=== Dataset section ===
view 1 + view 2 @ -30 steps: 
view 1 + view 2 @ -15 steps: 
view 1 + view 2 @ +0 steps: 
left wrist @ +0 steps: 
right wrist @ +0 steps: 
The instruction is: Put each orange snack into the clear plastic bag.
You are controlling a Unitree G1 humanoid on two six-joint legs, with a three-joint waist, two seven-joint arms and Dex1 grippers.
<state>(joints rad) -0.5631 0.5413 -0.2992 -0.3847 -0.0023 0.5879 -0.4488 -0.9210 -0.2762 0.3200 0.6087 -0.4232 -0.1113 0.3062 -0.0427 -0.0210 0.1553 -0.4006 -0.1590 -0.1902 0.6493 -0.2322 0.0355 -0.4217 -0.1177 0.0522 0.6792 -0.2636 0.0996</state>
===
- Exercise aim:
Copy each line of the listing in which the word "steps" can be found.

- Answer:
view 1 + view 2 @ -30 steps: 
view 1 + view 2 @ -15 steps: 
view 1 + view 2 @ +0 steps: 
left wrist @ +0 steps: 
right wrist @ +0 steps: 

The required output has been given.